The functions in omi.create wrap the full assembly pipeline:

  1. Discover / load your YAML parts (dataset, optional template, resources).
  2. Apply the template to each resource (deep merge; resource wins; keywords/topics/languages concatenate).
  3. Generate & validate the final OEMetadata JSON using the official schema (via OEMetadataCreator).
  4. Write the result to disk (build_from_yaml) or many results to a directory (build_many_from_yaml).

API

from omi.create import build_from_yaml, build_many_from_yaml

build_from_yaml(base_dir, dataset_id, output_file, *, index_file=None) -> None

Assemble one dataset and write <output_file> (JSON).

  • base_dir (str | Path): Root that contains:

    • datasets/<dataset_id>.dataset.yaml
    • datasets/<dataset_id>.template.yaml (optional)
    • resources/<dataset_id>/*.resource.yaml
  • dataset_id (str): Logical dataset name (e.g. "powerplants").

  • output_file (str | Path): Path to write the generated OEMetadata JSON.

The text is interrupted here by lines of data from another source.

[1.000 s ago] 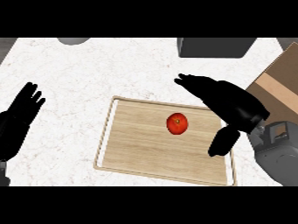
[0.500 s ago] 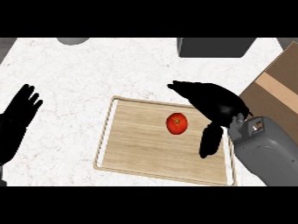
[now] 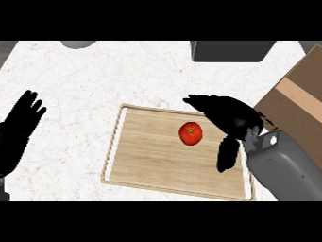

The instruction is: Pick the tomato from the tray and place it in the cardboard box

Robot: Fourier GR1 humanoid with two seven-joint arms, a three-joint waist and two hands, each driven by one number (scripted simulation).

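Kitchen, pale speckled stone counter [image 3: 122,75], wooden tray [image 3: 149,156] like a cutting board, tomato [image 3: 190,133]

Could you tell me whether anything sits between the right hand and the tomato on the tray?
Nothing visible does. The right hand is open just right of the tomato, with only bare wooden tray between them. The cardboard box lies further right, beyond the hand.

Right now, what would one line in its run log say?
phase: reaching | right hand: open beside tomato | tomato: on tray | left hand: resting open
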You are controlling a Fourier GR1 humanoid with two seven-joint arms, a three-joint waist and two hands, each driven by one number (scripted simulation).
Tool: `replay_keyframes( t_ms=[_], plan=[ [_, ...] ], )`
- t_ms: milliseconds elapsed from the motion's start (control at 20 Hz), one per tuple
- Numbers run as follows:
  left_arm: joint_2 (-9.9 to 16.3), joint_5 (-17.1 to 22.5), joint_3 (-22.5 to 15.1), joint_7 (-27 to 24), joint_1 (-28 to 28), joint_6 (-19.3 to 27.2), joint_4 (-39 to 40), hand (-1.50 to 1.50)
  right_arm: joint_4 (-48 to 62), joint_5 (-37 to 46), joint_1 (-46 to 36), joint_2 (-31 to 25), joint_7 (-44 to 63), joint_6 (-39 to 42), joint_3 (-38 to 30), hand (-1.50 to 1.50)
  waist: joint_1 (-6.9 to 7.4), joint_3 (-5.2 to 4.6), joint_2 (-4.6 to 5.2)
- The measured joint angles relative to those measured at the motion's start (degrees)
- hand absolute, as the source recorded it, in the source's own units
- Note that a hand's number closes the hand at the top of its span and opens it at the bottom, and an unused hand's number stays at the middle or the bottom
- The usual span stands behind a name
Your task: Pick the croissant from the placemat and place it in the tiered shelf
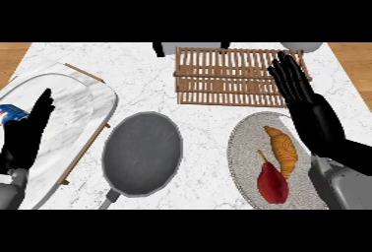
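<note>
Reaching is in hand: the right hand, fingers spread, is held above the shelf; the croissant is not yet grasped.

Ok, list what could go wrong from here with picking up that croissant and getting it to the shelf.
1. The red pepper lies right beside the croissant on the placemat, so closing fingers could catch or nudge it.
2. The right hand is open above the tiered shelf, past the croissant; it must draw back, and its forearm already overlaps the placemat's right side.
3. The shelf is slatted, so the croissant might settle unevenly.
</note>
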Motion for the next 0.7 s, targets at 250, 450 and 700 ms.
replay_keyframes(
  t_ms=[250, 450, 700],
  plan=[
    [-3.05, 3.58, 0.48, 2.81, 2.44, -0.82, 0.20, 0.00, 0.12, 2.63, 4.57, -9.05, 0.45, -1.60, -8.85, 1.50, 0.37, -0.85, 0.40],
    [-6.48, 7.58, 1.04, 3.98, 4.62, -1.50, 0.43, 0.00, 7.26, 10.11, 10.88, -18.27, 4.53, -5.46, -14.51, 1.50, -1.17, -1.22, 1.01],
    [-9.46, 9.81, 1.16, 3.90, 4.26, -3.31, 0.10, 0.00, 14.21, 9.10, 17.78, -21.12, 2.24, -4.35, -20.62, -1.50, 0.61, -0.74, 0.61]
  ],
)
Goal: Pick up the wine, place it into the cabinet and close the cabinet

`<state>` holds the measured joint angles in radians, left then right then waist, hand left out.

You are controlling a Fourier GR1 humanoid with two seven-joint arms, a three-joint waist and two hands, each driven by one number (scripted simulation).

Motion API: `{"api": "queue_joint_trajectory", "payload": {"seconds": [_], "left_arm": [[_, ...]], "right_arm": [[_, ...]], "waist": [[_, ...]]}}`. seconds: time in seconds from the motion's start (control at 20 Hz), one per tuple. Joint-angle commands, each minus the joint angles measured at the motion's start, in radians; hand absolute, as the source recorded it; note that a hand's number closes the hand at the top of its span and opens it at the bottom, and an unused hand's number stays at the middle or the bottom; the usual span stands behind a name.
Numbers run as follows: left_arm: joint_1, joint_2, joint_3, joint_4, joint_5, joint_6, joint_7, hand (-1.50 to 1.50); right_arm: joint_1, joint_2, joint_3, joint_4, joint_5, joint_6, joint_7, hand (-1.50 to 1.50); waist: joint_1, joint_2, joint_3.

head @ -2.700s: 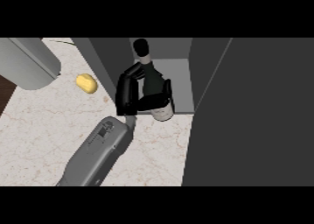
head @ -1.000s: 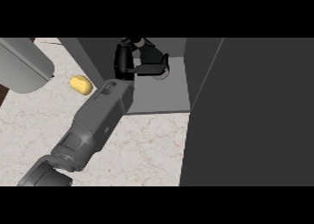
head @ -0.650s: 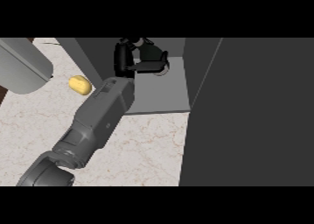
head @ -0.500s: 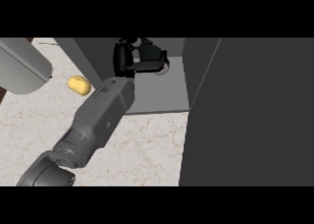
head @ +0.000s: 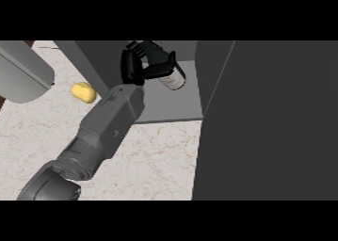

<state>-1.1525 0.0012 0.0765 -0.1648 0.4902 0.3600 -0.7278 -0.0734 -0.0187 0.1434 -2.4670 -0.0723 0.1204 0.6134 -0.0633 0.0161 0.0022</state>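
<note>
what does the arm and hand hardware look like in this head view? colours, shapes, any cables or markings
One arm shows: a grey forearm, boxy and faceted with flat panels, widening toward a rounded grey joint housing at the lower edge. It ends in a black left hand with slim, segmented fingers and a thumb. No cables, labels or markings are visible. The other arm is out of view.

Grey, seemingly segmented forearm (head: 105,129); black robot hand (head: 140,66).
</note>
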Motion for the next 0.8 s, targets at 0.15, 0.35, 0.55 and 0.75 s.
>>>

  • index_file (str | Path | None): Optional explicit mapping file (metadata_index.yaml). If provided, paths are taken from the index instead of convention.

build_many_from_yaml(base_dir, output_dir, *, dataset_ids=None, index_file=None) -> None

Assemble multiple datasets and write each as <output_dir>/<dataset_id>.json.

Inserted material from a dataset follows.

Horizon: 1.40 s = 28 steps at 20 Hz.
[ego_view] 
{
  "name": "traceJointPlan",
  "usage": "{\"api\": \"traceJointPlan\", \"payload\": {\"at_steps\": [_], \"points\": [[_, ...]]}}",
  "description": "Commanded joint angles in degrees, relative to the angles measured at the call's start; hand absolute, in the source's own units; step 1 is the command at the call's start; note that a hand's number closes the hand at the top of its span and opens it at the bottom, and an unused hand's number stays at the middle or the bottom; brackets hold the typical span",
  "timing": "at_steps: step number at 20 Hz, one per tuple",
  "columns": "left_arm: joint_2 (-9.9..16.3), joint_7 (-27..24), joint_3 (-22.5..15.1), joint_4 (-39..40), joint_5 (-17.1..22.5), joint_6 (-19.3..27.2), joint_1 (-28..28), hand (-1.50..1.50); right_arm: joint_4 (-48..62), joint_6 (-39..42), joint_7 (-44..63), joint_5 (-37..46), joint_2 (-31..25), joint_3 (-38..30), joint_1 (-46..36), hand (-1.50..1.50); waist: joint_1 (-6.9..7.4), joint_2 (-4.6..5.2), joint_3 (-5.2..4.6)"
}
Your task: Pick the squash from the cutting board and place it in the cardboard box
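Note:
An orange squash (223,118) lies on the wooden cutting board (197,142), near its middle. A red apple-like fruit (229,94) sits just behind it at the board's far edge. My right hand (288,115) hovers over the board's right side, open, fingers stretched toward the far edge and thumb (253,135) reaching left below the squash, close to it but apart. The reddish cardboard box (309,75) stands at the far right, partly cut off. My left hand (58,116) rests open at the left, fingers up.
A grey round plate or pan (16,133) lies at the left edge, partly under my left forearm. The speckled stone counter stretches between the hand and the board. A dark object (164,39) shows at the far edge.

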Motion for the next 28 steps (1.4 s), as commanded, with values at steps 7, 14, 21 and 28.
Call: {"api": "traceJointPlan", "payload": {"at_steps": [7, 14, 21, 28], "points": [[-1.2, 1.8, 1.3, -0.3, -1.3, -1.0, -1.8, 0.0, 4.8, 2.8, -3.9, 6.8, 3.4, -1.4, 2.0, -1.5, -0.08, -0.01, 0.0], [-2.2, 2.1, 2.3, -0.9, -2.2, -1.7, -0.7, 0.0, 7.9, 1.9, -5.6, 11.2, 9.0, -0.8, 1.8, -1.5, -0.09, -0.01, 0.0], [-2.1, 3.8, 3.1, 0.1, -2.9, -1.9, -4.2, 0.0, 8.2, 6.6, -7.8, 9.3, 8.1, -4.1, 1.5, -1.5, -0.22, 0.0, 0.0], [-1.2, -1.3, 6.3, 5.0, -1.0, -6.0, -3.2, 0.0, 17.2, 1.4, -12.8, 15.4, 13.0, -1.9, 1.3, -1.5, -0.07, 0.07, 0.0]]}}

  • base_dir (str | Path): Same as above.

  • output_dir (str | Path): Destination directory for one JSON file per dataset.

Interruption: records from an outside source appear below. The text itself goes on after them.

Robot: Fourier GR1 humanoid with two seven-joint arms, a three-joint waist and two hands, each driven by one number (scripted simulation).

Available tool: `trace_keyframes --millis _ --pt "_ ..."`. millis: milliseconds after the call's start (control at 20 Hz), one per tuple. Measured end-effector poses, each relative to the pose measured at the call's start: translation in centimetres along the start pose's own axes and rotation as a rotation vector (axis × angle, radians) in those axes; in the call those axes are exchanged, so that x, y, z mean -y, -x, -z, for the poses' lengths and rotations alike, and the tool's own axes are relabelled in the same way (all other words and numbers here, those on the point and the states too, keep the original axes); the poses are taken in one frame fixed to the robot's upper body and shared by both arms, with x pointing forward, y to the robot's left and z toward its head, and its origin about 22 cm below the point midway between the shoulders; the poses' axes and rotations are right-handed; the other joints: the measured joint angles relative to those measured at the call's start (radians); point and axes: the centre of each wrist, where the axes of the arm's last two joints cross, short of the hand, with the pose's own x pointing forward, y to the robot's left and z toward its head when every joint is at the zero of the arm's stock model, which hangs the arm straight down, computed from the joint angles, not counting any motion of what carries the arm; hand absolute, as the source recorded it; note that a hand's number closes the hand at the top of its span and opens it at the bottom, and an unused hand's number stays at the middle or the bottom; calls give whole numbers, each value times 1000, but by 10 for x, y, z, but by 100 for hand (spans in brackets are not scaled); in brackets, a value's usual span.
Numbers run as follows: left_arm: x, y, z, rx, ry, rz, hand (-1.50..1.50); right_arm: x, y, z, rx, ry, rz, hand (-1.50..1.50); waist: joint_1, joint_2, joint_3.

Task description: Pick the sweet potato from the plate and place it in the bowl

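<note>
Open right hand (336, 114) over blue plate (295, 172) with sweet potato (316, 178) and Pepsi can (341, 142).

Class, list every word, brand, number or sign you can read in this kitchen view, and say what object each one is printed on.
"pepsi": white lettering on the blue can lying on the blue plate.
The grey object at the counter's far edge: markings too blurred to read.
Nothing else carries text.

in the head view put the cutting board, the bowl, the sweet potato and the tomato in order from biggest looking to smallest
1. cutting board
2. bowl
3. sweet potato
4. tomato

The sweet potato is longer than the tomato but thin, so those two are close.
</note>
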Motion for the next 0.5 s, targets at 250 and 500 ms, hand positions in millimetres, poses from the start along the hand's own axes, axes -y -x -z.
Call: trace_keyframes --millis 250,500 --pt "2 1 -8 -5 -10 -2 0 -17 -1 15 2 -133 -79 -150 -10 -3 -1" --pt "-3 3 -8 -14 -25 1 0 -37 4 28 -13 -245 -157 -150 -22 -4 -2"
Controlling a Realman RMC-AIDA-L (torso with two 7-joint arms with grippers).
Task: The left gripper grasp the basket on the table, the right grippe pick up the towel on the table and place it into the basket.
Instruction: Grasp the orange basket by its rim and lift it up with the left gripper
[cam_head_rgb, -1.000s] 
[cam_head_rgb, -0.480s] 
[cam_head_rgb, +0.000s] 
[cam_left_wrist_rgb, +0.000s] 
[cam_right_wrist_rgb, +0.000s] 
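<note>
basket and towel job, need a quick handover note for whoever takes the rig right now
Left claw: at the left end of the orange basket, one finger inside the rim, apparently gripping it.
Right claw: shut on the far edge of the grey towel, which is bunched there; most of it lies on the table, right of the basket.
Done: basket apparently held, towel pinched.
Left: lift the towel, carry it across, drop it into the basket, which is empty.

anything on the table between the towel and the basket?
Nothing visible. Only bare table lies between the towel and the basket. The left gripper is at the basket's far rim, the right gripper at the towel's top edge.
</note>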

  • dataset_ids (list[str] | None): Limit to specific datasets. If None, we:

    • Use keys from index_file when provided, else
    • Discover all datasets/*.dataset.yaml in base_dir.
  • index_file (str | Path | None): Optional metadata_index.yaml.


Quick examples

One dataset (convention-based discovery)

from omi.create import build_from_yaml

build_from_yaml(
    base_dir="./metadata",
    dataset_id="powerplants",
    output_file="./out/powerplants.json",
)

Directory layout:

metadata/
  datasets/
    powerplants.dataset.yaml
    powerplants.template.yaml     # optional
  resources/
    powerplants/
      *.resource.yaml

One dataset (explicit index)

from omi.create import build_from_yaml

build_from_yaml(
    base_dir="./metadata",
    dataset_id="powerplants",
    output_file="./out/powerplants.json",
    index_file="./metadata/metadata_index.yaml",
)

Many datasets (discover all)

from omi.create import build_many_from_yaml

build_many_from_yaml(
    base_dir="./metadata",
    output_dir="./out",
)
# writes ./out/<dataset_id>.json for each dataset found

Many datasets (index + subset)

from omi.create import build_many_from_yaml

build_many_from_yaml(
    base_dir="./metadata",
    output_dir="./out",
    dataset_ids=["powerplants", "households"],
    index_file="./metadata/metadata_index.yaml",
)

Notes & behavior

  • Output JSON is written with indent=2 and ensure_ascii=False to preserve characters like ©.
  • Validation happens via OEMetadataCreator using the official schema provided by oemetadata (imported through omi.base.get_metadata_specification).
  • If a dataset YAML is missing, FileNotFoundError is raised.
  • If schema validation fails, you’ll get an exception from omi.validation. Catch it where you call the entry point if you want to handle/report errors.

Using in 3rd Party code like data pipelines

from pathlib import Path
from omi.create import build_from_yaml

def build_oemetadata_callable(**context):
    base = Path("/project/metadata")
    out = Path("/project/metadata/out/powerplants.json")
    build_from_yaml(base, "powerplants", out)
    # optionally push to airflow XCom, publish, upload, etc.

Testing tips

  • For unit tests of omi.create, patch omi.create.assemble_metadata_dict / assemble_many_metadata and verify files are written.
  • For integration tests, put real example YAMLs under tests/test_data/create/metadata/ and call build_from_yaml end-to-end.

Troubleshooting

  • “Dataset YAML not found” Check base_dir/datasets/<dataset_id>.dataset.yaml exists, or supply the correct index_file.

  • Unicode characters appear escaped (\u00a9) Ensure you’re not re-writing the JSON elsewhere with ensure_ascii=True.

  • Template not applied Confirm your template file name matches <dataset_id>.template.yaml (or is correctly referenced from the index), and the keys you expect to inherit aren’t already set in the resource (resource values win).